For each line below with the word "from", write out a copy.
*** Block opens ***
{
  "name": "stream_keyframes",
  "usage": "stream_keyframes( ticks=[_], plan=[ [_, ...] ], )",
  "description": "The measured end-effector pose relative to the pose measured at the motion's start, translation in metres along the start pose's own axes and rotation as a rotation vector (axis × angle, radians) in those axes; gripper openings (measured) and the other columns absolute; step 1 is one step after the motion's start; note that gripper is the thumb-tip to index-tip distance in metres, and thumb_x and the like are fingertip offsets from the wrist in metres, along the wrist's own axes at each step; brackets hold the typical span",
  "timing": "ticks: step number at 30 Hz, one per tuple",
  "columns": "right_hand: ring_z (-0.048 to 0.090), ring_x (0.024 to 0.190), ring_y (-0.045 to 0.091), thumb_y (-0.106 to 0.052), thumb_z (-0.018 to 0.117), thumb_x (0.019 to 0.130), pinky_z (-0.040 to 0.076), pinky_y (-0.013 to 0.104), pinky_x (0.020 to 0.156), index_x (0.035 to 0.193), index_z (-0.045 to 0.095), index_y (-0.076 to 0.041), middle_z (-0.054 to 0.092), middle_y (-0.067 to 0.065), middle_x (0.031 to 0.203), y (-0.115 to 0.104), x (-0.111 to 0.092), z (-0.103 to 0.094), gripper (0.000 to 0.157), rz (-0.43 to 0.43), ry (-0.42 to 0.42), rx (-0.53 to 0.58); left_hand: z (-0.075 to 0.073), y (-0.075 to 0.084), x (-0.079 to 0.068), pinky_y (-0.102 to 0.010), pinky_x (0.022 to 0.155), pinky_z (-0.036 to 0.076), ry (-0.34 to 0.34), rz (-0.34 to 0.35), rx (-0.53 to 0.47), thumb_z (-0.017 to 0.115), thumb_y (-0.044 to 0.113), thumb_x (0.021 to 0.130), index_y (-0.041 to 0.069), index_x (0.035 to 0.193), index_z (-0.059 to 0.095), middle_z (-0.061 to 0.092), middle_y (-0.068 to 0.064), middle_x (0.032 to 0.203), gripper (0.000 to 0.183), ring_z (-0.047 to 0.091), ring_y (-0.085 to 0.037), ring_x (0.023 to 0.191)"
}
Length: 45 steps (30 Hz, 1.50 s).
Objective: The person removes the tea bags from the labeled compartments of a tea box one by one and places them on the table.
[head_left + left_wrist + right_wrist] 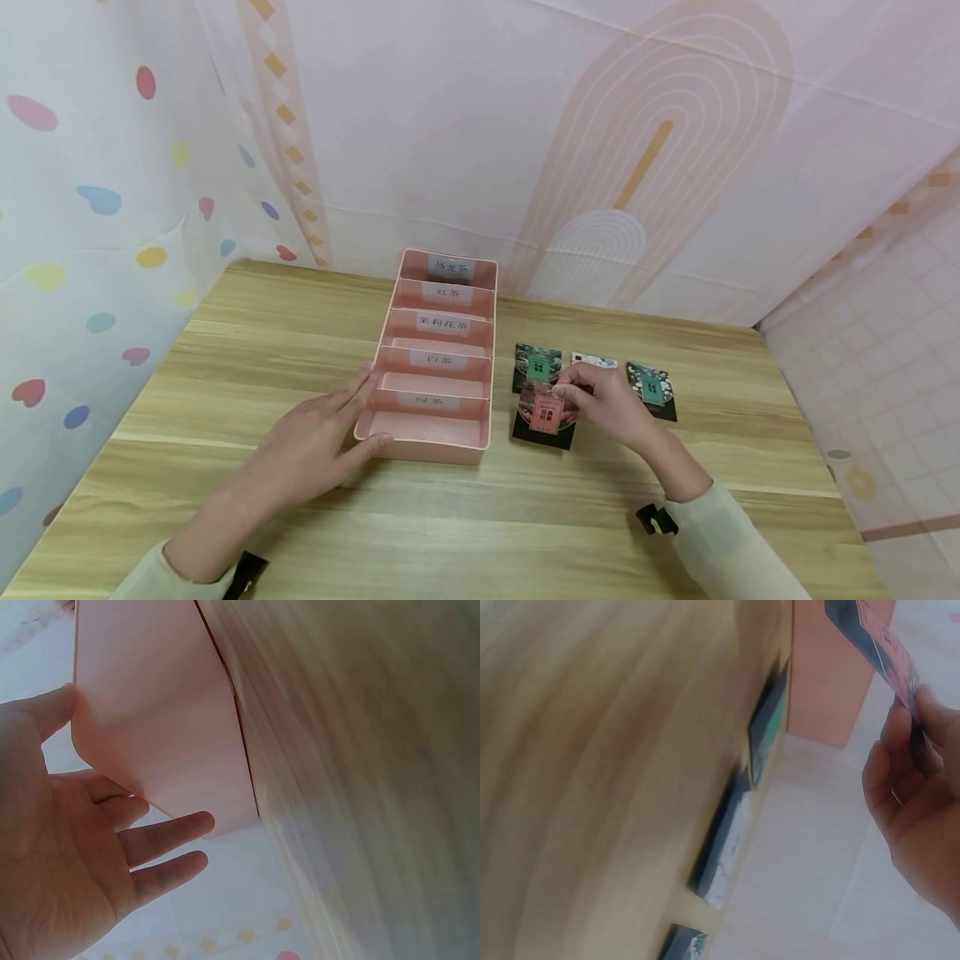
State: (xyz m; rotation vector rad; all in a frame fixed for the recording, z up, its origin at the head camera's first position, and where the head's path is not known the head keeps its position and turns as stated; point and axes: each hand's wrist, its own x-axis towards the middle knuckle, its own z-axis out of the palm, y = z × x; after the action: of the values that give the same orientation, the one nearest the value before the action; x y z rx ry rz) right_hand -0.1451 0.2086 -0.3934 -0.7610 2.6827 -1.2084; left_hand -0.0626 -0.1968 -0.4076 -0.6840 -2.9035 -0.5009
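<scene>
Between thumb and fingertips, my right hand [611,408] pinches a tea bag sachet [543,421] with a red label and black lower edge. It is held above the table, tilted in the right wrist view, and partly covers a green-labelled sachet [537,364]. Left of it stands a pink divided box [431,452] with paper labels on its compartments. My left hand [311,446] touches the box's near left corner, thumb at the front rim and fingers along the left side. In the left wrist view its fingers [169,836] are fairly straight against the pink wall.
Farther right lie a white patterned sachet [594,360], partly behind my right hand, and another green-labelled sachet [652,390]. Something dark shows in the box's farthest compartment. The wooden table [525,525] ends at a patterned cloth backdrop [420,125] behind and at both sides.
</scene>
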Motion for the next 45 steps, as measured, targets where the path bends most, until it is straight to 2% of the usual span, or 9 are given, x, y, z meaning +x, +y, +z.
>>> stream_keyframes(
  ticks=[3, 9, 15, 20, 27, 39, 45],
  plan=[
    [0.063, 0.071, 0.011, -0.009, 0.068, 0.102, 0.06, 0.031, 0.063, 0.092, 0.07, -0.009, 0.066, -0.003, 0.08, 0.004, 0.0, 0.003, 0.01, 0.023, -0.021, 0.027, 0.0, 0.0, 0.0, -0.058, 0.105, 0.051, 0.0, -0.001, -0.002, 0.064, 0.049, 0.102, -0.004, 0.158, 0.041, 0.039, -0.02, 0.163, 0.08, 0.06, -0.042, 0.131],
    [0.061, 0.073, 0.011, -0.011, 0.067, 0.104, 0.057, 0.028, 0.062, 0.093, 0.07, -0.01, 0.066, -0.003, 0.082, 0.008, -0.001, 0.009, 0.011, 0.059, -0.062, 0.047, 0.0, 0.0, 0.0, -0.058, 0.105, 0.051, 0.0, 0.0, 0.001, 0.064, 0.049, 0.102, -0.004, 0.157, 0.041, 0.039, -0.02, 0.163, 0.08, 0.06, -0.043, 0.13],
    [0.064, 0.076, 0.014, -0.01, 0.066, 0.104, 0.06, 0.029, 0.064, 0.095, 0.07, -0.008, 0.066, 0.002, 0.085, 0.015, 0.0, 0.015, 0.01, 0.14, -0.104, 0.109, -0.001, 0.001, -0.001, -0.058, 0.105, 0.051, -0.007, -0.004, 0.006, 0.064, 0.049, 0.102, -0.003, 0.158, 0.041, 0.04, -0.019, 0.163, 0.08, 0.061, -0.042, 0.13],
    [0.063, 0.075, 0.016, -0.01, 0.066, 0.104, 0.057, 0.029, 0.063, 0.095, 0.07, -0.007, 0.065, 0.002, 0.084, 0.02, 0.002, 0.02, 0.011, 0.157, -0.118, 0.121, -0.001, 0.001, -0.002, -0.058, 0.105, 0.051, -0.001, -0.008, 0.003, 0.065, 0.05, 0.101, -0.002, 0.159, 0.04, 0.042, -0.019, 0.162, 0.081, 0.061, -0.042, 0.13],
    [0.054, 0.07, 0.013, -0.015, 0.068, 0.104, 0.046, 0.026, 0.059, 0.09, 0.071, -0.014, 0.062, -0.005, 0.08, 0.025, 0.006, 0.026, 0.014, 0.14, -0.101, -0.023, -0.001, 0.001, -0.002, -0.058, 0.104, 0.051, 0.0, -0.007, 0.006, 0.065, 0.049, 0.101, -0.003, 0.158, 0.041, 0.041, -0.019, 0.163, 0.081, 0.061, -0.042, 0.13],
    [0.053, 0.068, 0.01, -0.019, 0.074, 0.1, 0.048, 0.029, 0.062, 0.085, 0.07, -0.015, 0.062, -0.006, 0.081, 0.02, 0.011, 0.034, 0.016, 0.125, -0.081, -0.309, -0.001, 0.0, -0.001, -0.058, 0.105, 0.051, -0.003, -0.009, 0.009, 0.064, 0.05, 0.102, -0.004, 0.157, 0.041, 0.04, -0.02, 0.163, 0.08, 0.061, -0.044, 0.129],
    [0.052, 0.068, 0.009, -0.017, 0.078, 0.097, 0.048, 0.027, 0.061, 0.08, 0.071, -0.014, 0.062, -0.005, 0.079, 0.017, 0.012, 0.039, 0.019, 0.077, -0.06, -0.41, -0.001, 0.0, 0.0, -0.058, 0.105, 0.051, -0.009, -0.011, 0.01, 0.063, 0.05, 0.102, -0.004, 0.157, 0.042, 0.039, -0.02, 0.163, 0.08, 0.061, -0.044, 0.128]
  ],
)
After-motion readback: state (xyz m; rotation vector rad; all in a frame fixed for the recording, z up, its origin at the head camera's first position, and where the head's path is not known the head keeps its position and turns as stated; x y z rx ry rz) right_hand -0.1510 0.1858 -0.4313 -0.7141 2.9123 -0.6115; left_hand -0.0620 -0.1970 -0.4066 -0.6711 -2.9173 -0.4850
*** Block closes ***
• EXPECTED OUTPUT
  "description": "The measured end-effector pose relative to the pose measured at the motion's start, translation in metres along the start pose's own axes and rotation as a rotation vector (axis × angle, radians) in those axes; gripper openings (measured) and the other columns absolute; step 1 is one step after the motion's start; note that gripper is the thumb-tip to index-tip distance in metres, and thumb_x and the like are fingertip offsets from the wrist in metres, along the wrist's own axes at each step; brackets hold the typical span",
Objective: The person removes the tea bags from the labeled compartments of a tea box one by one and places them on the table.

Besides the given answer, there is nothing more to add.